As universidades têm de formar vândalos mais bem preparados

O vandalismo contra os monumentos do passado tem de ter regras. A vandalização à toa é puro vandalismo. 

por João Cerqueira

Escritor

Ao contrário do que se diz, a origem da democracia não radica nas ideias da Grécia Antiga, na Bill of Rights da Inglaterra, na Carta Constitucional dos Estados Unidos ou no Iluminismo da França. Há ainda quem afirme ter sido a escravatura uma prática comum a todos os povos no passado, que é referida na Bíblia, que os colonizadores europeus compravam escravos em África aos seus donos negros e que foram os negreiros árabes quem mais os traficou.

Fake News!

Se no início do século XX apareceu O Protocolo dos Sábios do Sião, agora multiplicam-se livros igualmente mentirosos destinados a perpetuar a superioridade branca. Essa mesma superioridade que se arroga dona da  civilização recusa-se a ver os inúmeros exemplos de sociedades democráticas que existiram noutras culturas, como os governos de Tamerlão e de Átila, ou, séculos depois, os progressos nos direitos humanos na União Soviética, no Camboja e na Coreia do Norte. Ou tão pouco compreende como Os Três Porquinhos e as salsichas Nobre podem ser ofensivas para a cultura islâmica.

Há, portanto, uma batalha a travar contra a opressão patriarcal branca que deve começar pelo seu passado. O Pártenon, o Panteão de Roma, a Capela Sistina, o Louvre, o museu do Prado e, claro, o Padrão dos Descobrimentos em Lisboa são alvos legítimos nessa luta pelo resgaste da civilização.
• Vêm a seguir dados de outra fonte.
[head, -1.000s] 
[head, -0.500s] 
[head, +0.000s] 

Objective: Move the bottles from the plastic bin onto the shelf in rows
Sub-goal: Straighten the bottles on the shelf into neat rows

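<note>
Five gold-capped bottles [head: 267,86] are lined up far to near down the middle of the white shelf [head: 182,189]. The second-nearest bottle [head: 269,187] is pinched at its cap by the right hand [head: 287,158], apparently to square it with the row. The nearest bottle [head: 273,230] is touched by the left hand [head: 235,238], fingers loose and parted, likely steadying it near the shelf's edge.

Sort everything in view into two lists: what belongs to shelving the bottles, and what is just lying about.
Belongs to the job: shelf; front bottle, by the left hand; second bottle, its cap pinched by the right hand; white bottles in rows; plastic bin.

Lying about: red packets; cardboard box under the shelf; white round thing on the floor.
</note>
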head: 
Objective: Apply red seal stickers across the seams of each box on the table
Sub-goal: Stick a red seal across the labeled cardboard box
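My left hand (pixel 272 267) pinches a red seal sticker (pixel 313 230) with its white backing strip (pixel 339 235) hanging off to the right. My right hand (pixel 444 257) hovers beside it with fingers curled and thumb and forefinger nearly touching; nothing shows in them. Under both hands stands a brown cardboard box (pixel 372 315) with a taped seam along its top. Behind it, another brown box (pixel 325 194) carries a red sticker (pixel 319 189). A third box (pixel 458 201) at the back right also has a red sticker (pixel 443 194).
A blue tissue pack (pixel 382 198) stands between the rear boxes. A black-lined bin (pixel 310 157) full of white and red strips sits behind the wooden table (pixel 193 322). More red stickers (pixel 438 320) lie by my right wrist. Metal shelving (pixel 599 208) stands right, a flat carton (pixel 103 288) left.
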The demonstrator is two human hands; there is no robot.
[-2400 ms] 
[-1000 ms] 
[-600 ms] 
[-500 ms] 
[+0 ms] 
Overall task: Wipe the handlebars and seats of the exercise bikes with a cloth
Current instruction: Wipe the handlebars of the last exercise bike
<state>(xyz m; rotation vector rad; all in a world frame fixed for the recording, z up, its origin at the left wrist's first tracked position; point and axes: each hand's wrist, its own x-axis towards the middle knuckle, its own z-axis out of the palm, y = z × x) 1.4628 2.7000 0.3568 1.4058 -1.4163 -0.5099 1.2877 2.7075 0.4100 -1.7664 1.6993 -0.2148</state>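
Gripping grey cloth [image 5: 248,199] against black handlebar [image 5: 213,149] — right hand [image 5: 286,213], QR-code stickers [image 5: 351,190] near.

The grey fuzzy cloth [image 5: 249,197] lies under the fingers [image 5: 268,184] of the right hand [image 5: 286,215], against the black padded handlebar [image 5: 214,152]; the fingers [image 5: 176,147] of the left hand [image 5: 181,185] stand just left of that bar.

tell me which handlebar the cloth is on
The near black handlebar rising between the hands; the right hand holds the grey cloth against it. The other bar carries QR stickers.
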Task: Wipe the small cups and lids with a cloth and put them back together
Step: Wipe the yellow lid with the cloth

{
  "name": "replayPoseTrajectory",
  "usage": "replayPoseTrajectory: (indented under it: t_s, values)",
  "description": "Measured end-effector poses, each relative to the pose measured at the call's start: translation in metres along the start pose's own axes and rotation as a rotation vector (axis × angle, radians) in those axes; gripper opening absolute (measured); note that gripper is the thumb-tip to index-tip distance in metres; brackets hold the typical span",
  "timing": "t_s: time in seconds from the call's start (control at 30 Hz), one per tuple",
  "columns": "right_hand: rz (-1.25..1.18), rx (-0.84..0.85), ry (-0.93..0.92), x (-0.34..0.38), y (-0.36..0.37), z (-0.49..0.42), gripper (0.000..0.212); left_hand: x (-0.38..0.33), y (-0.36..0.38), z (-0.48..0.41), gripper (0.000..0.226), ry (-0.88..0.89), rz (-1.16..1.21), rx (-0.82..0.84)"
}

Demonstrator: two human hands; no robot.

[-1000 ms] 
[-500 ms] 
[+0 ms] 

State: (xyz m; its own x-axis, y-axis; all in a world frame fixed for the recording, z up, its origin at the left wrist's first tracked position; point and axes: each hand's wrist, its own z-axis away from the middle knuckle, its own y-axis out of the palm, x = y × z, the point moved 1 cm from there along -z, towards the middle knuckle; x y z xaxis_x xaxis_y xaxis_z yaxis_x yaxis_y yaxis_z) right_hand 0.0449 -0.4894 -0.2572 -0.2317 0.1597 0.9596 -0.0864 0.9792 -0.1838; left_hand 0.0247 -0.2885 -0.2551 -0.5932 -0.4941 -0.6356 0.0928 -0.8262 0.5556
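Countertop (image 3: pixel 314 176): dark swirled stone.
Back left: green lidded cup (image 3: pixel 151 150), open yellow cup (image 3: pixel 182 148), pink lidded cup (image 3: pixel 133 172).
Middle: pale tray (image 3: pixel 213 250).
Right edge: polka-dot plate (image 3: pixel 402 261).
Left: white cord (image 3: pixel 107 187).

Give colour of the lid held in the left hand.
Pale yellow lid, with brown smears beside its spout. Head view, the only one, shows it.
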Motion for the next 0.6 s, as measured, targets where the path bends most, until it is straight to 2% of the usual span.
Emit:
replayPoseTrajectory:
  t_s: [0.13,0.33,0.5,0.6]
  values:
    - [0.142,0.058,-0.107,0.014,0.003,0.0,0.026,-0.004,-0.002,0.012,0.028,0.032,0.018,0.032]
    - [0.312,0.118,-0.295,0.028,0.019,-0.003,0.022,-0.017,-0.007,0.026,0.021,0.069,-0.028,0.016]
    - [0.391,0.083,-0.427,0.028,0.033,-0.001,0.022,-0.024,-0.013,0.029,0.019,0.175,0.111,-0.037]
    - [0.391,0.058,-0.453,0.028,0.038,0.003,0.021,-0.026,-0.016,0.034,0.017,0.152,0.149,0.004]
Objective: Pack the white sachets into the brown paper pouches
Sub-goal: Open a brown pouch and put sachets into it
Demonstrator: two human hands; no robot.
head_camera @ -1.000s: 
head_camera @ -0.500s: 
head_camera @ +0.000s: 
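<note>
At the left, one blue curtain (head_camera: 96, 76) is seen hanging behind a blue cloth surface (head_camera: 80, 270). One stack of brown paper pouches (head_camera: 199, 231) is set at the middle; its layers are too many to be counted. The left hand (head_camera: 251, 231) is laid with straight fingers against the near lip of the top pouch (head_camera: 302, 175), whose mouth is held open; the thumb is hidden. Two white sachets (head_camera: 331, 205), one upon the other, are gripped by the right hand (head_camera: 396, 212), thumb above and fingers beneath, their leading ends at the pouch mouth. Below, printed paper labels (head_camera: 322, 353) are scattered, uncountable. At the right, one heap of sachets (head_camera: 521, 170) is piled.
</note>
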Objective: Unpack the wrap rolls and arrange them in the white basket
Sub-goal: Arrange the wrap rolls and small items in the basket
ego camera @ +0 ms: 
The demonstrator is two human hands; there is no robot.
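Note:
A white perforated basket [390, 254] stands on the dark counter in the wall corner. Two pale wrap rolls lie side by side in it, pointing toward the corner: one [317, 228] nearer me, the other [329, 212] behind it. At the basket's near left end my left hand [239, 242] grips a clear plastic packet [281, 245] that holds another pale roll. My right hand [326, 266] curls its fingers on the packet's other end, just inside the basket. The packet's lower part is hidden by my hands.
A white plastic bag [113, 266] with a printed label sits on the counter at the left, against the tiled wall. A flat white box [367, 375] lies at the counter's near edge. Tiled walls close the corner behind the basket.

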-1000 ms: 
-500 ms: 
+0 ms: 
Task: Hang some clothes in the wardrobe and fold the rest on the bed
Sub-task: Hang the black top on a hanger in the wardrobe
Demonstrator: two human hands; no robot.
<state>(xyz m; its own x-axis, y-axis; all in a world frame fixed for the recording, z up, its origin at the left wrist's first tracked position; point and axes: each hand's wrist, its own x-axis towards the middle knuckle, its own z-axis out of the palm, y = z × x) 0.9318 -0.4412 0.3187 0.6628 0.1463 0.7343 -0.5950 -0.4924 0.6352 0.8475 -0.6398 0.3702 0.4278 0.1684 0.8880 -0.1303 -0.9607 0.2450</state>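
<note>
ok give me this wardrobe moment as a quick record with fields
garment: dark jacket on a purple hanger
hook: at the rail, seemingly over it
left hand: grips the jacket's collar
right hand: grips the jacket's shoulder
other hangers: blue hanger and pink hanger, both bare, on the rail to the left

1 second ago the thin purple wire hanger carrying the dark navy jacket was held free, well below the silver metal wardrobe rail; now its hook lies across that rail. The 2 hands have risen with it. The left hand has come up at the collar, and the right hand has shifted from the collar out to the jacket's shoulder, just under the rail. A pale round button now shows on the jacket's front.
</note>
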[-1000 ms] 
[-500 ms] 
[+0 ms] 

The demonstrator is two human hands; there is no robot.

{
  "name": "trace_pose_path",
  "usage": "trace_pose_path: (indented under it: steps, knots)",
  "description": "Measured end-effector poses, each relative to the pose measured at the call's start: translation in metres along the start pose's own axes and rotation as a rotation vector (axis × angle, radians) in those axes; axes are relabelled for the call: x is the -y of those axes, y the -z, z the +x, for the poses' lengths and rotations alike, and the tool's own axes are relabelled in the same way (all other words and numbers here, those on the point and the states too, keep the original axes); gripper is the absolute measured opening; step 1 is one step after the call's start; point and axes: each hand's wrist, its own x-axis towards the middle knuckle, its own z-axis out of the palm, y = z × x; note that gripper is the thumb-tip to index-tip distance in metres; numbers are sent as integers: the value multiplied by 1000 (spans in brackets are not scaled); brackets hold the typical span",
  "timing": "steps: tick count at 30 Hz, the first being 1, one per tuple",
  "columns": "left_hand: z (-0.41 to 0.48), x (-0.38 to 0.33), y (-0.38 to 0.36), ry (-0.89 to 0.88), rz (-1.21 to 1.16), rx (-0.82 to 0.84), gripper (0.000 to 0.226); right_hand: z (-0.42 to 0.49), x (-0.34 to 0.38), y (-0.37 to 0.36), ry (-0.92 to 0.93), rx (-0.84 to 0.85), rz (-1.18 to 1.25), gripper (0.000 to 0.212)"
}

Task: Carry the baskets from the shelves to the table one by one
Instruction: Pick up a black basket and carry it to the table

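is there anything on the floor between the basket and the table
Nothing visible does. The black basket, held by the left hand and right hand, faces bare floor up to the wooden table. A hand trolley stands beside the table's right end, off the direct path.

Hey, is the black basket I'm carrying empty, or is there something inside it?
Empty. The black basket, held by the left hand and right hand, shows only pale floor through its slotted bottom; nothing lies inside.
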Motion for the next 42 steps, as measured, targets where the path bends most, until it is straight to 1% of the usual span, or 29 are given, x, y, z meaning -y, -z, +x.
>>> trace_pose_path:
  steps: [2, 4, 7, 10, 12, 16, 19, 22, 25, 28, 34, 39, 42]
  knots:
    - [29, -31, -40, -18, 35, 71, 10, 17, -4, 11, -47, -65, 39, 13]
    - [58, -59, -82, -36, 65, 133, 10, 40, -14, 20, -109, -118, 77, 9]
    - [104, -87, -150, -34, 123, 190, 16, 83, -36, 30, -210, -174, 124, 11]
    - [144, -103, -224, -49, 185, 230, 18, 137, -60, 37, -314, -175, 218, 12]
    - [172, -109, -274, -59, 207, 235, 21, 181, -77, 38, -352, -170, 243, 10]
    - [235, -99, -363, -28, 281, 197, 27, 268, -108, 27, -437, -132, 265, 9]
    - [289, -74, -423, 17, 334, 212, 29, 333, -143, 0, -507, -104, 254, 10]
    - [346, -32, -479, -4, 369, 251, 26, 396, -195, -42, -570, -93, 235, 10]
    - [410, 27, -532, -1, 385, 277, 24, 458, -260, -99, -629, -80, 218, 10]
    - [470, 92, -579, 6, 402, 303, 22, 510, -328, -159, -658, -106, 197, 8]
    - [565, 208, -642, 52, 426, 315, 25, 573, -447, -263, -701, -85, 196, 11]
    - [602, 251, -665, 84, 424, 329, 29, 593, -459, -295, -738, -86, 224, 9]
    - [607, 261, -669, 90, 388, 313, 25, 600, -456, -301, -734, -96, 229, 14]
Pichá-los, rabiscá-los, grafitá-los, atirar-lhes bosta – em suma, envergonhá-los – é um acto de depuração cultural e os seus autores merecem ser louvados. Nestes casos, a palavra vandalismo torna-se sinónimo de purga poética. Portanto, ao ataque r@paziada.

Porém, importa definir a praxis da vandalização.

Isto vem a propósito das frases escritas no Padrão dos Descobrimentos. Tudo estaria bem – o poema mete qualquer estrofe dos Lusíadas num chinelo e as cores vermelha e azul têm uma originalidade só ao alcance de alguns génios – , se a autora fosse portuguesa. Ter sido uma francesa – que poderia muito bem pichar o Arco do Triunfo, pegar fogo à  Torre Eiffel, urinar no túmulo de Napoleão ou até meter a cabeça numa guilhotina -, isso é inadmissível. 

O vandalismo contra os monumentos do passado tem de ter regras. A vandalização à toa é puro vandalismo.  As universidades têm de formar vândalos melhor preparados. Os currículos pró-vandalização têm de ser reestruturados. Há que vandalizar com civismo e respeito pelas outras culturas. Chegou a hora do vandalismo patriótico. Cada um que vandalize o melhor que puder as estátuas da sua terra e deixe as dos outros em paz.

Vândalos de todo o mundo uni-vos, mas ficai em casa.